I want to pipe the out to other scripts.

$ ./a.py b.xml | grep '1)'

This gives python error.


This also fails

$ x=$(./a.py b.xml); echo $x...

How to tell python not to interpret shell script syntax such as | $() `` ?


The error is

Traceback (most recent call last):
  File "./flattenXml.py", line 135, in <module>
    process(file, prefix)
  File "./flattenXml.py", line 116, in process
    linearize(root, prefix + "//" + removeNS(root.tag))
  File "./flattenXml.py", line 104, in linearize
    linearize(childEl, path + '/' + numberedTag)
  File "./flattenXml.py", line 104, in linearize
    linearize(childEl, path + '/' + numberedTag)
  File "./flattenXml.py", line 104, in linearize
    linearize(childEl, path + '/' + numberedTag)
  File "./flattenXml.py", line 104, in linearize
    linearize(childEl, path + '/' + numberedTag)
  File "./flattenXml.py", line 104, in linearize
    linearize(childEl, path + '/' + numberedTag)
  File "./flattenXml.py", line 104, in linearize
    linearize(childEl, path + '/' + numberedTag)
  File "./flattenXml.py", line 83, in linearize
    print path + "/@" + removeNS(name) + "=" + val
UnicodeEncodeError: 'ascii' codec can't encode character u'\xa0' in position 106: ordinal not in range(128)

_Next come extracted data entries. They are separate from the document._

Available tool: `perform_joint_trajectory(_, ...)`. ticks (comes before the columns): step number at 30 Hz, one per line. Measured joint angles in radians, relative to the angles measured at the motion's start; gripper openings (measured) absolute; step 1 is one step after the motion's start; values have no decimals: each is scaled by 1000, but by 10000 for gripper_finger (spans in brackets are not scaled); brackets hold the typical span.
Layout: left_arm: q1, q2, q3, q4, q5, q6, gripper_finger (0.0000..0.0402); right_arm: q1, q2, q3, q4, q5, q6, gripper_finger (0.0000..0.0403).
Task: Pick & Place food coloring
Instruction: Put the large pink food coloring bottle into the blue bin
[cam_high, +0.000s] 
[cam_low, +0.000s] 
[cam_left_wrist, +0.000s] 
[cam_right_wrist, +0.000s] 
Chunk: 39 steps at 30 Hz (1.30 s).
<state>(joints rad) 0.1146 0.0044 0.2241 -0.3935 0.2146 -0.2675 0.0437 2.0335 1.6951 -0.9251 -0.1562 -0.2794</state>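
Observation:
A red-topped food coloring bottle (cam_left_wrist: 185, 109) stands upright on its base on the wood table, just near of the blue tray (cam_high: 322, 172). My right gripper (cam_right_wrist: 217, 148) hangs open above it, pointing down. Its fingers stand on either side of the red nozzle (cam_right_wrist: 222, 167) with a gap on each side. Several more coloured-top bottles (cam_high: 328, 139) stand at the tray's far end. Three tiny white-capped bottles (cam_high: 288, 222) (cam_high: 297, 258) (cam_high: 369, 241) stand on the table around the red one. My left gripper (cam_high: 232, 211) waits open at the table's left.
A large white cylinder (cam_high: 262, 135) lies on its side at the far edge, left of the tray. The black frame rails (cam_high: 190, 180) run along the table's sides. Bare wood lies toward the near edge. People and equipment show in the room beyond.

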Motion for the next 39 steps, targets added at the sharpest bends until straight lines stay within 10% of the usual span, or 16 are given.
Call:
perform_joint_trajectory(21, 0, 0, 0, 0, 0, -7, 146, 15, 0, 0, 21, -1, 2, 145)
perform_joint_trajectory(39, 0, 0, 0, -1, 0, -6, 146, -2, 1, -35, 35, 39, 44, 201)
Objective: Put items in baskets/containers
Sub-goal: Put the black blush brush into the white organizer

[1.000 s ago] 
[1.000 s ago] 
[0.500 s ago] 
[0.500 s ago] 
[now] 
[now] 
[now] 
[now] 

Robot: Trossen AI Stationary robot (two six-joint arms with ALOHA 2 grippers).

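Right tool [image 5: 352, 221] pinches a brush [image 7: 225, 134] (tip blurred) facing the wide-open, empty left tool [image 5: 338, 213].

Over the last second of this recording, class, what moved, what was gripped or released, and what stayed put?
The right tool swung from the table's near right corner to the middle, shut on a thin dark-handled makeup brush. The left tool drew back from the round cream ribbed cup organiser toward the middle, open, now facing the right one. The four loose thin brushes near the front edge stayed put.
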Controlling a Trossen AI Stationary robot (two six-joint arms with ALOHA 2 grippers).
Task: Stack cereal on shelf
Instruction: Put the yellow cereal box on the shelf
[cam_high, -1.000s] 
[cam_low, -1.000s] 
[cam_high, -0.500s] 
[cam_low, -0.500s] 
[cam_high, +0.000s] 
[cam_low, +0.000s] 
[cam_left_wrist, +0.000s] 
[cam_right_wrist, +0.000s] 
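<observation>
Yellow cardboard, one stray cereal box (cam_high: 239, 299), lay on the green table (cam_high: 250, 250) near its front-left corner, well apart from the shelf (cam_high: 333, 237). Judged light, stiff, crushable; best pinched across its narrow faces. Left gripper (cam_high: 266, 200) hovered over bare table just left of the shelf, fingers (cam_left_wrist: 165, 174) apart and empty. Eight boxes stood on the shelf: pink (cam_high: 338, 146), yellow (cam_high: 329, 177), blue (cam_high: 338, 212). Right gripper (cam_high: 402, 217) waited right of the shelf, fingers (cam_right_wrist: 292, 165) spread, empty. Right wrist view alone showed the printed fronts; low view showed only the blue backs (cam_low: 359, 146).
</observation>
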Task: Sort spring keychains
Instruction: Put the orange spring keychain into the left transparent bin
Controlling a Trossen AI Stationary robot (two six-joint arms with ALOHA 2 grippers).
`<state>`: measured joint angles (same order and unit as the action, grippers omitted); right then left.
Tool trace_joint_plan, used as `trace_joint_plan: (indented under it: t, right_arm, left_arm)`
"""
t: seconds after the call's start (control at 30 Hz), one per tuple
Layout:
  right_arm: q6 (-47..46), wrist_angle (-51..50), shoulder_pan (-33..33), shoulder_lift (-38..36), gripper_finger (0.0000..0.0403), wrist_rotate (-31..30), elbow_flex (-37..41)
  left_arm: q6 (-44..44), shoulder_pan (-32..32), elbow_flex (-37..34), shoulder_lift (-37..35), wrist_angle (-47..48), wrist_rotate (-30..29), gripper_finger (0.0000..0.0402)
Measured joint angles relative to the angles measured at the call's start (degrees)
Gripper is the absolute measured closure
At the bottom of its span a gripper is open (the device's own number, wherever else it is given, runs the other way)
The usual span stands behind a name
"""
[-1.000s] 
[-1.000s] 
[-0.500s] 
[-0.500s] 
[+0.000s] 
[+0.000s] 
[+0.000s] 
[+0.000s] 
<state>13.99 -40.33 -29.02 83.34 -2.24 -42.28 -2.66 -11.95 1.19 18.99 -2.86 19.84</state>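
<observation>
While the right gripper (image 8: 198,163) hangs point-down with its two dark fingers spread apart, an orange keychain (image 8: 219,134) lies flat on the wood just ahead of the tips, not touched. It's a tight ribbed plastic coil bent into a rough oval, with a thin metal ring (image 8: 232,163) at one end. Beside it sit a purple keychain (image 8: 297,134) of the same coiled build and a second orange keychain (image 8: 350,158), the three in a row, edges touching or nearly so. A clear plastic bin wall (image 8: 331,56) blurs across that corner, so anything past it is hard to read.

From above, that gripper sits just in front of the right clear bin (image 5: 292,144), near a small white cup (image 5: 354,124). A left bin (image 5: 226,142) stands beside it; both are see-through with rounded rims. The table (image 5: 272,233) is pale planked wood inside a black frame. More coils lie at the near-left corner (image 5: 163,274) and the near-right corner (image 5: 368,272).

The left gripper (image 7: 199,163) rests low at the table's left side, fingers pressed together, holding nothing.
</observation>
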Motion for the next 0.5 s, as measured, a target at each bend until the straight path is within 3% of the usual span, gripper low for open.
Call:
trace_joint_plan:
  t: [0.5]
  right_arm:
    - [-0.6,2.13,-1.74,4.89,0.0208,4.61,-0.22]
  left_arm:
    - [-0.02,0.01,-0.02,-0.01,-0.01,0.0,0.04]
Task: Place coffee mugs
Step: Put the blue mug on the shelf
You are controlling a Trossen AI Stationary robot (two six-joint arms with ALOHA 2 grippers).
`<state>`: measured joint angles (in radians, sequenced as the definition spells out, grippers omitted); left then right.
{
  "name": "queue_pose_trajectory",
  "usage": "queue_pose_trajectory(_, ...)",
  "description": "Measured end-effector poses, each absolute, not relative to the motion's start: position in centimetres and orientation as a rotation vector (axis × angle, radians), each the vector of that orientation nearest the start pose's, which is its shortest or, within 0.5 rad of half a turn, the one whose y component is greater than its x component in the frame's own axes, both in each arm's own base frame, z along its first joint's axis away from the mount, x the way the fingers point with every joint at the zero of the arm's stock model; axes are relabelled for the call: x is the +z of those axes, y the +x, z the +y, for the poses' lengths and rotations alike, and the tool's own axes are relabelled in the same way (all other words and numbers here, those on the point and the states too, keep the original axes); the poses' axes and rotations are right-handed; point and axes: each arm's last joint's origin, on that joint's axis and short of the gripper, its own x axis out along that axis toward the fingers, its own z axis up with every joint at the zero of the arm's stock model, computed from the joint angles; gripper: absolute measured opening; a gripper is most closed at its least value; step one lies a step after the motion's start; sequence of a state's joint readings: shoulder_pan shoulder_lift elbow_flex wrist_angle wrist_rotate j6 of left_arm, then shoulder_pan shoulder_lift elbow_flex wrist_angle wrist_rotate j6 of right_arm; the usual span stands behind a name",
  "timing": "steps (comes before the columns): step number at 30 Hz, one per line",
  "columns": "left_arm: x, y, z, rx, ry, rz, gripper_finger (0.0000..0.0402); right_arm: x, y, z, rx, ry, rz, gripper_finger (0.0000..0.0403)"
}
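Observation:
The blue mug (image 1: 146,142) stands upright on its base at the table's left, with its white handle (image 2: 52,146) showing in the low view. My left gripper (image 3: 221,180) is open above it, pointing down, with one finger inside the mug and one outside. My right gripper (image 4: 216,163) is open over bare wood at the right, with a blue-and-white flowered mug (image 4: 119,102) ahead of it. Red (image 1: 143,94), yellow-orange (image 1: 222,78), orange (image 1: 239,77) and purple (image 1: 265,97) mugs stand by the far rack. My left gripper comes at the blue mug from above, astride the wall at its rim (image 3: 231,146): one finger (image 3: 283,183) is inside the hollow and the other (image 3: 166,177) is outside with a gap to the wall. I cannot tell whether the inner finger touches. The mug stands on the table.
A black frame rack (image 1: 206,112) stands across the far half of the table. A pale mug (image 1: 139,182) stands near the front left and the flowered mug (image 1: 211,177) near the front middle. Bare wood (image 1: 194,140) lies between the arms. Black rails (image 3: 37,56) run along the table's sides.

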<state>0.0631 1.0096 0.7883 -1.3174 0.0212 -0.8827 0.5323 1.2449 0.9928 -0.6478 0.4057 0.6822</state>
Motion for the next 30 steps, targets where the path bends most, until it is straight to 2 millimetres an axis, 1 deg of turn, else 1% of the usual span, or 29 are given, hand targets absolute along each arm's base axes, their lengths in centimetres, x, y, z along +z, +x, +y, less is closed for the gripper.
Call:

The python script is from Python recipes.

Ksthawma
  • 1,257
  • 1
  • 16
  • 28
  • 1
    Please post the *exact* error you see. – Stefano Sanfilippo Oct 03 '13 at 19:53
  • 5
    Python never sees the shell syntax, the shell processes it transparently to the program. What error are you getting? – Barmar Oct 03 '13 at 19:53
  • We cannot fix an approximation by guesses, we need the **exact** error message. The script itself seems fine to me. – Stefano Sanfilippo Oct 03 '13 at 19:57
  • You're still not saying what "fail" means. The above works, except you not using "$x" in the echo. – jhermann Oct 03 '13 at 19:57
  • *Please*, copy the error you see in the console and paste it here. What does "fails" mean, exactly? We need the error message that gets printed in your console, if any. – Stefano Sanfilippo Oct 03 '13 at 19:58
  • Copied. Sorry I'm new to stackoverflow and was figuring whether to put the actuall error in comment or edit the original post. – Ksthawma Oct 03 '13 at 20:00
  • The shell is ok, we need to inspect `flattenXml.py`. At least the `linearize` function, around line 83 of that file. – Stefano Sanfilippo Oct 03 '13 at 20:00
  • Thanks Stefano Sanfilippo. I added the link to the actual python script. Well but line numbers are not the same, because I added comments after saving from the recipe. – Ksthawma Oct 03 '13 at 20:04
  • When you run this on a terminal, the output is utf-8 but when you pipe to another program, python assumes you want ascii - hence the encode error. I kinda anwsered this in [Redirecting python's stdout to the file fails with UnicodeEncodeError](http://stackoverflow.com/questions/19145183/redirecting-pythons-stdout-to-the-file-fails-with-unicodeencodeerror) but I'd like to know a better anwser! – tdelaney Oct 03 '13 at 20:06
  • I don't understand - the pipe is interpreted in python or in shell? Can I force python ends within [./a.py b.xml] and hands off? – Ksthawma Oct 03 '13 at 20:08
  • @KaFaiLo - The write end of the pipe is python's sys.stdout and python assumes its ascii. I have a short script in the post that demonstrates the problem. Pipe it to 'cat' instead of redirecting to a file and you should see an encoding error. `$ ./testscript.py | cat` should do it. – tdelaney Oct 03 '13 at 20:11
  • @KaFaiLo - I believe that grep handles utf-8 (not sure!), hopefully flattenXml.py can set a utf-8 output encoding and then everything should magically work. – tdelaney Oct 03 '13 at 20:15
  • @tdelaney - Thank you so much. I found that the cause is in the XML file, which has UTF-8 characters. The method .encode(encoding) you mentioned in the other post works.
    And | cat works and it is so easy, requiring no .encode or any changes in the python script.
    – Ksthawma Oct 03 '13 at 20:27
  • @tdelaney - Just want to know more about the mechanism. "The write end of the pipe is python's sys.stdout", so there is no way to end python before the end of the command? Am I right to think that Python takes the rest of the command line and runs all within it? – Ksthawma Oct 03 '13 at 20:34
  • Sorry, my fault. | cat is not a fix. .encode(encoding) is tested to be the fix. – Ksthawma Oct 03 '13 at 20:40
  • @KaFaiLo - in your case, the shell glues python's stdout to grep's stdin and lets 'em rip. Python gets its command line (everything up to the | symbol - the shell split the command here and gives the rest to grep) and runs full bore. Python writes stdout, blocks any time the pipe gets full, and finally exits. grep keeps reading stdin until it gets EOF and exits. – tdelaney Oct 03 '13 at 20:40

1 Answers1

1

The problem is that your document has non-ascii characters that can't be printed to an ascii output stream.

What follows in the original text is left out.